What is a good schedule / methodology for test-restoring my backups?
Depending on the environment, this could be tricky.
In a dedicated-server environment, it would be most helpful to have a backup machine whose hardware is identical to the primary. Take the backup machine offline, then run the restores on it while it's isolated. Once you're satisfied that it restored properly, ensure that the whole process was properly documented. If you're really serious, have someone else try to follow your instructions with no outside help.
The acid test is in swapping the backed-up machine in for the primary. This won't work, of course, if you work with live data which is constantly changing. It's also risky and not entirely necessary, but it guarantees you will be able to recover with your (newly) established procedures.
Since I don't have a backup machine, and I can afford to off-line my server for hours, I do the following:
- Run a fresh backup
- Replace all of the relevant hard drives with spares. Label and keep the originals in case things go badly.
- Run the restore procedure, documenting along the way.
- In this case, just return the system to service. The original HDDs go on the shelf as spares, and a really last-ditch recovery option.
I won't attempt to comment on VM environments. I know only enough about them to be dangerous.
Be sure to review and test your backup and restore system whenever you make significant changes to your server.
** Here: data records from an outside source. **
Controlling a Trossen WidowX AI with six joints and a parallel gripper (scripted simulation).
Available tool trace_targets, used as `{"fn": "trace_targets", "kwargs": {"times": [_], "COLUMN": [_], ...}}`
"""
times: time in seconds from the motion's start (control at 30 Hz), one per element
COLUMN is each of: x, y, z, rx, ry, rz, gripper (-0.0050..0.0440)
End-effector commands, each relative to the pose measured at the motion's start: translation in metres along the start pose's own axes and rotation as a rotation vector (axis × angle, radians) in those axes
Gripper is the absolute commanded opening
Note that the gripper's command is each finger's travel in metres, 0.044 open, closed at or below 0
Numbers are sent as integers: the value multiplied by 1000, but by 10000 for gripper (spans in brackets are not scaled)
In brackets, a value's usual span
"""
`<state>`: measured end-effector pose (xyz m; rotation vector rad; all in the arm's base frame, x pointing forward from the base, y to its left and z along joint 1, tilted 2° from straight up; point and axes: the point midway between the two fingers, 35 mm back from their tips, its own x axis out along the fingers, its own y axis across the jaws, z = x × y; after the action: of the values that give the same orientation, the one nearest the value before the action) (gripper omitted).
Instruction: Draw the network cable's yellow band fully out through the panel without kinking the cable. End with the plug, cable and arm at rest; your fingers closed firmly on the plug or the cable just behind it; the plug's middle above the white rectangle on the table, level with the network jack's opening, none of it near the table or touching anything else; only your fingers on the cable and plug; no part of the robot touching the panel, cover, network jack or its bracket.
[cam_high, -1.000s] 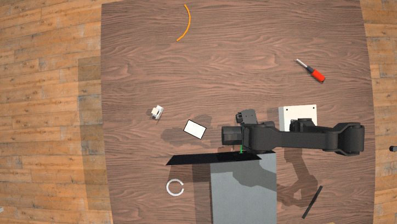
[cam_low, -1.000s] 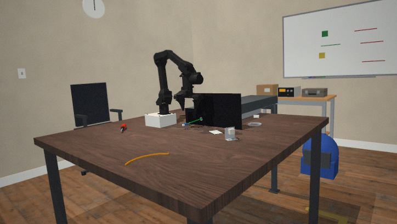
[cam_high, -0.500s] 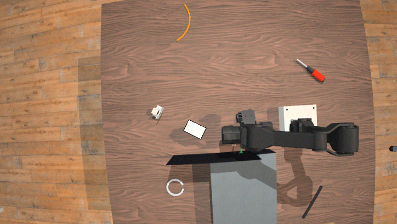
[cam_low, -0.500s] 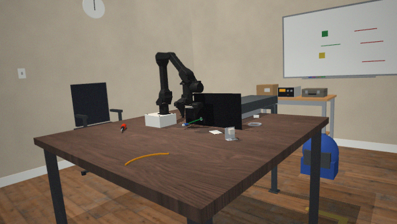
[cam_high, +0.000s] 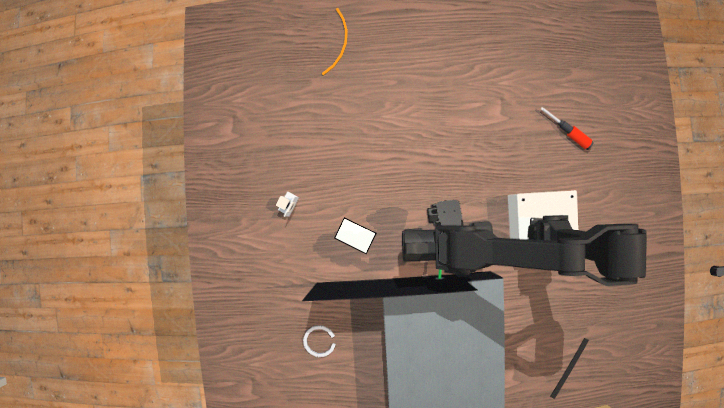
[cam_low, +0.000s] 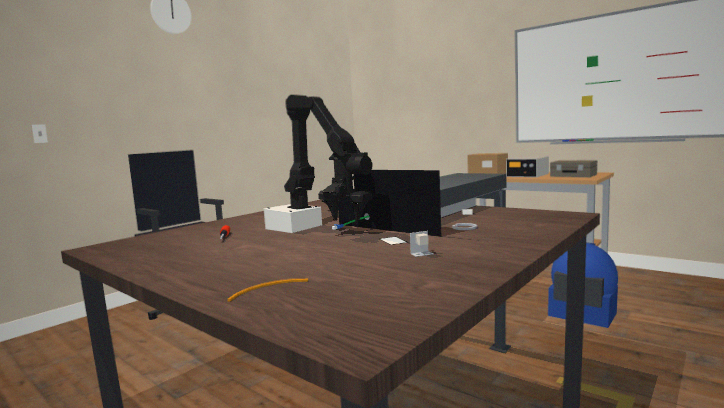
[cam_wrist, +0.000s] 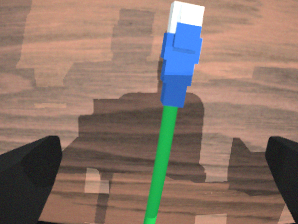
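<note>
Wrist view: black parallel-jaw gripper (cam_wrist: 160, 156) spread wide, empty, straddling green network cable (cam_wrist: 161, 169) behind its blue plug (cam_wrist: 180, 63); grasp and pull-through outstanding.
</note>
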<state>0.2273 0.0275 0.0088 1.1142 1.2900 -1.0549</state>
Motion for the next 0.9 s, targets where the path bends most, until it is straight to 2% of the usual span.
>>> {"fn": "trace_targets", "kwargs": {"times": [0.0,0.73,0.77,0.83,0.87], "x": [6,36,36,36,32], "y": [1,0,0,0,4], "z": [0,0,0,0,0], "rx": [2,2,2,2,0], "ry": [-3,-3,-3,-3,-2], "rz": [5,5,5,5,22], "gripper": [440,440,416,416,392]}}
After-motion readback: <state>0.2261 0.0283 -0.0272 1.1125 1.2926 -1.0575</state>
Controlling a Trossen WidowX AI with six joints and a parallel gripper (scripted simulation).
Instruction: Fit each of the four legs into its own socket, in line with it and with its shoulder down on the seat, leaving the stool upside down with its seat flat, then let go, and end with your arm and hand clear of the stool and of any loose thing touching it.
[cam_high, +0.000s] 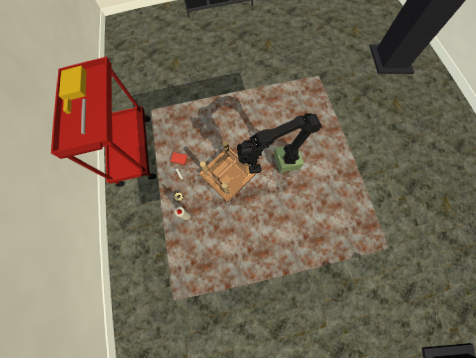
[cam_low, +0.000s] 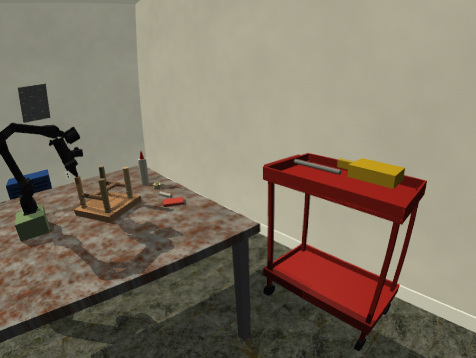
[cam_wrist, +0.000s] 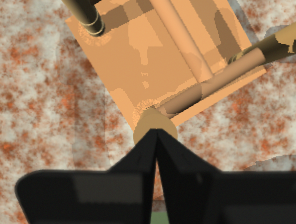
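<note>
The wooden stool seat (cam_high: 235, 176) (cam_low: 111, 207) (cam_wrist: 150, 55) lies upside down on the table (cam_high: 280, 225) (cam_low: 165, 235). Four legs stand upright in its corners in the exterior view. My gripper (cam_high: 254, 168) (cam_low: 75, 175) (cam_wrist: 156, 134) is shut and holds nothing. Its closed tips are right over the top end of the nearest corner leg (cam_low: 80, 192) (cam_wrist: 156, 123). Another leg (cam_wrist: 88, 14) shows at the top left of the wrist view, and a third leg (cam_wrist: 272, 46) at the right. A cross rail (cam_wrist: 200, 90) joins legs above the seat.
A green base block (cam_high: 289, 161) (cam_low: 31, 223) carries the arm. A red block (cam_high: 178, 158) (cam_low: 173, 201), a small white stick (cam_high: 179, 173), a ring (cam_high: 177, 195) and a glue bottle (cam_high: 181, 213) (cam_low: 143, 171) lie left of the stool. A red cart (cam_high: 82, 110) (cam_low: 345, 195) stands off the table.
</note>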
It wouldn't do to have a problem, dust off the 5-year-old binder with the recovery instructions, only to realize:
- it's for hardware you no longer have,
- software which has undergone drastic changes three times,
- and doesn't even talk about the four new roles you've added to this server since the last time the book was updated.
In closing, the key is to carefully document the entire process. Write it out in such a way that the new hire that just started last week fresh out of school can successfully get things going again with no outside help. Then test it.
Good luck!